### WHAT YOU NEED TO DO
The task calls for the lines below from the line with "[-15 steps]" to the line with "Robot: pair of", both ends included, copied exactly, without any pictures.

Data excerpts
++++++++

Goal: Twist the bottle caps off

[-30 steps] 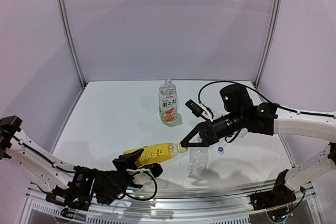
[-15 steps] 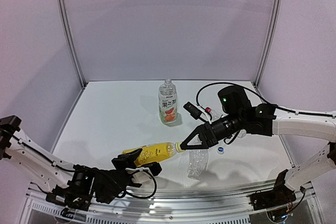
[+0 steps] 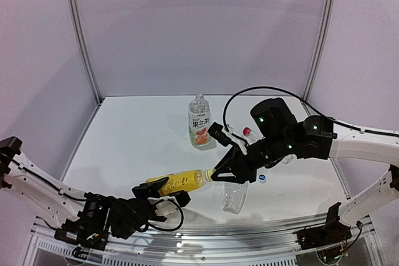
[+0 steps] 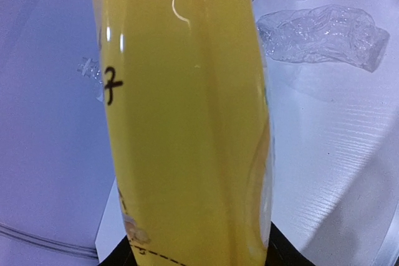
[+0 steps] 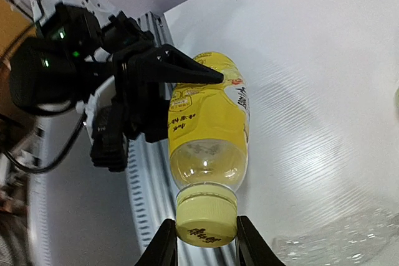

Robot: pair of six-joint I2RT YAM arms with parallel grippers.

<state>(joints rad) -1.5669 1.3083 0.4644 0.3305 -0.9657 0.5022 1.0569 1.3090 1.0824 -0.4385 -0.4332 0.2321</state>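
Note:
The yellow bottle is held lying above the table's front. My left gripper is shut on its lower body; in the left wrist view the bottle fills the frame and only dark finger edges show at the bottom. My right gripper is shut on its yellow cap, a finger pressed on each side. The fruit-label bottle stands capped at the back. The plain clear bottle lies crushed. A blue-and-white cap lies loose beside it. The red-capped bottle is mostly hidden behind my right arm.
The aluminium rail runs along the table's near edge just below the held bottle. Metal posts and purple walls enclose the table. A black cable loops over my right arm.
My right wrist has turned on the yellow cap and the arm has shifted slightly left. The yellow bottle and my left gripper have stayed nearly in place.

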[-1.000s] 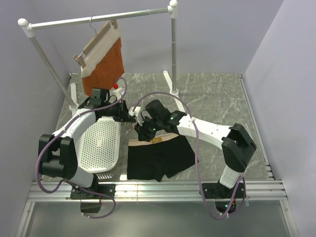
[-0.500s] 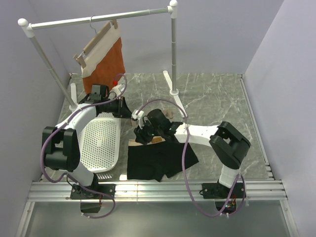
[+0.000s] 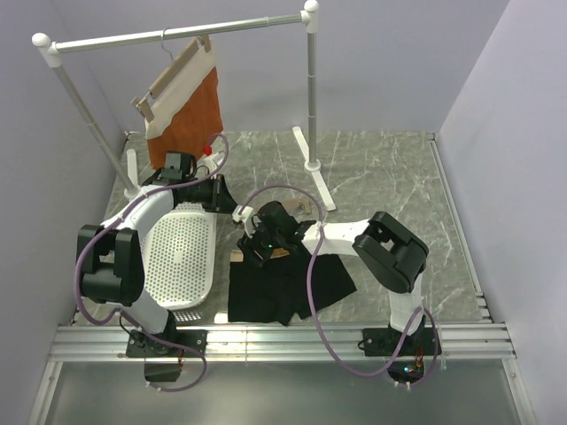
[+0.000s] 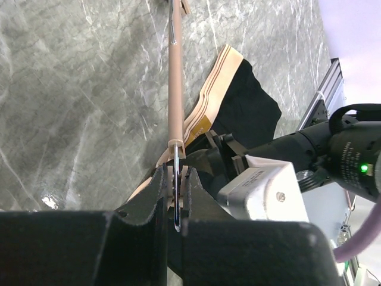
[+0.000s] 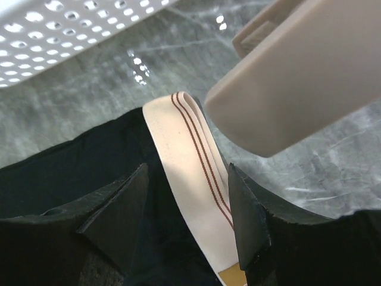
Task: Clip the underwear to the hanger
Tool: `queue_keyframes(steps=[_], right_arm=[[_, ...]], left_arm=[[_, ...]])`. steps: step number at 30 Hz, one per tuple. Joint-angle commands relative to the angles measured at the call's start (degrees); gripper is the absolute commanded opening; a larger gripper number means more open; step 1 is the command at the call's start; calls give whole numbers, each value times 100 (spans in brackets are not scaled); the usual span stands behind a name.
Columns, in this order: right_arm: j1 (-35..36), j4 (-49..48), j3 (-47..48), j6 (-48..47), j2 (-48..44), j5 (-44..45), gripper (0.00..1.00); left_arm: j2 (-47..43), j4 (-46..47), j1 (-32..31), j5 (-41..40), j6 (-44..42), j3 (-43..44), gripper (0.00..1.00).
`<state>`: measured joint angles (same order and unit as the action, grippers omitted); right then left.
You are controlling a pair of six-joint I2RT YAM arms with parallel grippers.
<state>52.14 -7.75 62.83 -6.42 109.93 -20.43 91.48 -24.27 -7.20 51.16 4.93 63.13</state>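
Underwear flat on marble tabletop, toward near edge, just beside white perforated tray; tan waistband on far side. Hanger low over that waistband, running roughly along it.

Left gripper pinched tight on hanger's wire hook, carrying it. Right gripper spread wide, straddling waistband, nothing held; contact with cloth not clear. Wooden clip hanging just above and to one side of waistband, no fabric seen in it.

Progress, as a judgement: early.
- Done: hanger brought to garment, waistband lined up under bar.
- Left: pick up waistband edge, feed into one clip, repeat at other clip. Neither looks attached.

View differences:
- Top external: gives overall layout, plus twin hanger with rust-orange garment on clothes rail. Hides hanger bar and both sets of fingertips under arm bodies.
- Left wrist: only view proving grip on hook; also shows bar lying over waistband and right arm's wrist close alongside.
- Right wrist: only view showing open fingers, waistband stripes and gap between clip and fabric. No hook visible there.
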Motion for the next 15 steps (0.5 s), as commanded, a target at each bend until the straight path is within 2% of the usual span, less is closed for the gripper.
queue_keyframes(steps=[1,7,15], right_arm=[[-46,-122,142,-176,55,39,63],[-143,-148,186,-158,187,21,63],[-169,273,204,-360,389,-225,63]], left_arm=[[10,124,26,210,-106,226,0],[-34,247,26,175,-45,111,0],[54,45,43,184,-168,234,0]])
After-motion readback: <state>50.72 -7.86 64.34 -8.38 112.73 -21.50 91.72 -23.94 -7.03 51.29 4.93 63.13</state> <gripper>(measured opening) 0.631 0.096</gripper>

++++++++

### THE ANSWER
[-15 steps] 
[+0 steps] 
[+0 steps] 
[+0 steps] 

Robot: pair of six-joint I2RT YAM arms with parallel grippers.

The exercise requires nothing else.